Por uma iluminação digna dos maiores santos – até porque são todos loucos, você percebe seu erro desde o início. Falta distribuição! Uma andorinha não faz o verão e três bancas não completam sua coleção. Já que torrou grana imprimindo mil exemplares, o que é um punzinho (gostaram do punzinho?) para quem agora está contratando uma distribuidora? Para mil exemplares, como a distribuidora que é camarada sua, vai cobrar apenas 50% do preço da capa. Nesta quantidade eles normalmente cobram 55%, 60%. Ah. Adiantados. E lá vai seu gibi com distribuição para todo estado. Hã? País? Melhor ainda. Ahn…? Ok. País, mas só capitais.
Passam-se mais três meses. Das mil revistas, você vendeu duzentos e vinte e duas. Foi bem até. A distribuidora, já puta da cara contigo (porque todas as bancas, comic shops e livrarias querem se livrar daquele lixo faz uns sessenta dias – imagina um gibi ficar mais de um mês em uma banca!) exige que você decida se vai querer só as capas das revistas ou vai pagar o reembolso, para tê-las inteiras. Você, quebrado, não tem opção. Dali três semanas você recebe aquela maçaroca de capas.
Após um mês sem falar com ninguém, você decide trabalhar com outra coisa. Publicidade, design… sei lá. Qualquer coisa. Quando perguntado – pelo resto da vida, o que deu errado, você sempre responderá que “não há mercado”.
Apesar das bancas – abarrotadas de HQ, dizerem o contrário…

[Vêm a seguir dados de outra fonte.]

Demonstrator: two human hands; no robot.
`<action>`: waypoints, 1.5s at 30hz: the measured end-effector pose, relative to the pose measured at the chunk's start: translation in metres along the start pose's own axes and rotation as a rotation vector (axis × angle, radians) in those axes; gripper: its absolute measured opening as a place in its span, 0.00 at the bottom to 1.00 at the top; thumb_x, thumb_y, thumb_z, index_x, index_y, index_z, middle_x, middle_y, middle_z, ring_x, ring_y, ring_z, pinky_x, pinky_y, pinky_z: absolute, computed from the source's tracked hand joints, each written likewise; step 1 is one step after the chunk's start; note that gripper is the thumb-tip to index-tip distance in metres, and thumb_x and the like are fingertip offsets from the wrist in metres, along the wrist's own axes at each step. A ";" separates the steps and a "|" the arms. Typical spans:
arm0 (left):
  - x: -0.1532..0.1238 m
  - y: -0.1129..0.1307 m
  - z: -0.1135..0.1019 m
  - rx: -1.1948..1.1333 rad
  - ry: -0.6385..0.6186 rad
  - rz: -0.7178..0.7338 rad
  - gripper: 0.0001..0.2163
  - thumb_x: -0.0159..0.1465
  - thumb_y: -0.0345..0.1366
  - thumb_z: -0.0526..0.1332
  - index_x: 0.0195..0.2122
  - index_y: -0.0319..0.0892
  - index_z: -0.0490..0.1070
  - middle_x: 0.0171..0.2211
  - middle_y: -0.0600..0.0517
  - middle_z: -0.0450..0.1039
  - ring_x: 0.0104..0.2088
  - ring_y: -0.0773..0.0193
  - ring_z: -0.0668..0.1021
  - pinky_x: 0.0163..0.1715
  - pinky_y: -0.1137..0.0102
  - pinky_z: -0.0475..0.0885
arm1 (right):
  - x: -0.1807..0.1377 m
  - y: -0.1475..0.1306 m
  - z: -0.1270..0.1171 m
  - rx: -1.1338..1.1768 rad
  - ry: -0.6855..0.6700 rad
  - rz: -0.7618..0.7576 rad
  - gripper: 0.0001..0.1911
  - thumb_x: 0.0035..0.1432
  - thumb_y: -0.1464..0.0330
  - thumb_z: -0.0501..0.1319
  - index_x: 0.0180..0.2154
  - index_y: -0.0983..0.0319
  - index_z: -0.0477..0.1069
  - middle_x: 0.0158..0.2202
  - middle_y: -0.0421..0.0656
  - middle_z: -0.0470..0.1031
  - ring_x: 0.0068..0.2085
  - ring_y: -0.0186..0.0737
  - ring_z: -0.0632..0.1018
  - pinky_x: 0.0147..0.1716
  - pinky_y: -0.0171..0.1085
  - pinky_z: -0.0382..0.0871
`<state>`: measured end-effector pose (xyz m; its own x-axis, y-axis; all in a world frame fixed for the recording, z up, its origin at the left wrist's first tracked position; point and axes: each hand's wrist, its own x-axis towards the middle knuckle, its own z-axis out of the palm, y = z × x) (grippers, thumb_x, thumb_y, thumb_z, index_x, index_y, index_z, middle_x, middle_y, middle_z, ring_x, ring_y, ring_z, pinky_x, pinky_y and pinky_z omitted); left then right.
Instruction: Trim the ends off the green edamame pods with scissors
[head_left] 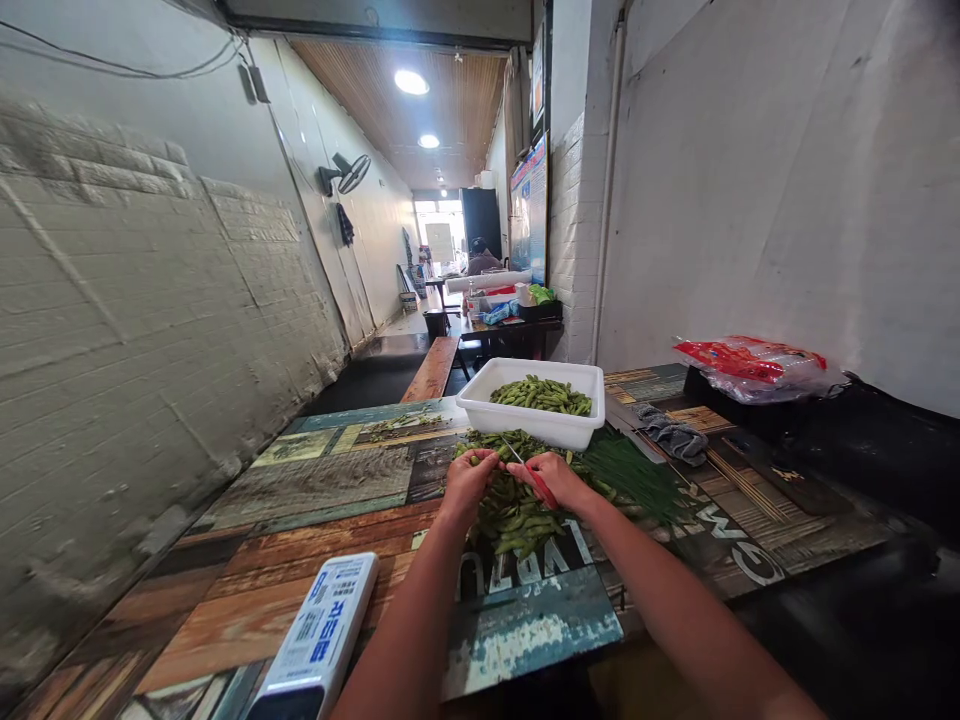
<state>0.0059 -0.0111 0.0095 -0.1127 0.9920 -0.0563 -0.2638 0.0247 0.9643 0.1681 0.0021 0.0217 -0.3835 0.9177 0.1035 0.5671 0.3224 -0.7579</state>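
Note:
My left hand [471,482] is closed in a pinch on a green edamame pod [475,460], above a pile of pods. Red-handled scissors [541,488] are in my right hand [559,476], their blades pointing up and left toward my left fingertips. Whether the blades touch the pod I cannot tell. Loose edamame pods [517,525] lie heaped on the table under both hands. Just beyond them stands a white plastic tub [525,425] with more green pods [544,392] in it.
Long green leaves [637,478] lie right of the pods, near a grey cloth [671,434] and thin wooden sticks [750,487]. A white box with blue print [322,625] is at front left. Trimmings [401,424] lie at the far edge. Red plastic packaging [750,357] is at right.

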 end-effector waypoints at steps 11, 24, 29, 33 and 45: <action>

Mas então o que deu errado? Não sei. Mas posso levantar três pontos que percebi e que vejo pouco sendo falado sobre a decisão na compra de um leitor de quadrinhos. Podem ser um ou mais destes pontos, que levam alguém a comprar sua edição. São eles:
- A editora é conhecida. Poucos comprarão algo da ds.art.br comics. E provavelmente quem o fizer, deverá ser outro autor – mesmo que amador (desenhista, escritor etc). Mas muitos se arriscariam a gastar seu rico dinheirinho se o que estiver por trás é uma grande editora.
- O autor é conhecido. Um Zé Mané como eu não vende. Mas um Alan Moore impresso em papel jornal pela ds.art.br-comics-fundo-de-quintal vende às pampas.
- O obra é conhecida. Um Zé Mané como eu continua não vendendo. Mas um Zé Mané que teve boa acolhida pela mídia especializada, vai dar mais saída que prostituta (eu escrevi prostituta…) a dé reau.
Há ainda aquela possibilidade de a revista ser tão boa, mas tão boa – normalmente em desenhos (pobres roteiristas), que acaba vendendo. Mas é um ponto que não elenco como principal, pois sofre de muitas variantes. Primeiro é julgar a qualidade – quem faz isso é o leitor que compra, não você, autor. Afinal o objetivo é venda, então qualidade é encontrar saída para seu trabalho. O que usualmente conflita com o “faço o que gosto”. Ou “quero”. Ou ainda: “sei fazer”.
Há milhares de outras coisas. Eu mesmo não sei a solução. Se soubesse já tava rico vendendo gibi. Nem as editoras grandes sabem. Elas também lançam edições que vendem mal. E muito mais do que elas gostariam.
Toda esta historinha é fictícia. Mas ela já aconteceu muitas e muitas vezes do Oiapoque ao Chuí (aqui do lado). Acho que é um compêndio de um dos assuntos que se discute no fórum do Quarto Mundo: o Quinto Mundo. Há propostas sobre o assunto. Dá uma passada lá.
Vai que no próximo empreendimento você chega até a número dois do seu gibi. Com lucro, é claro.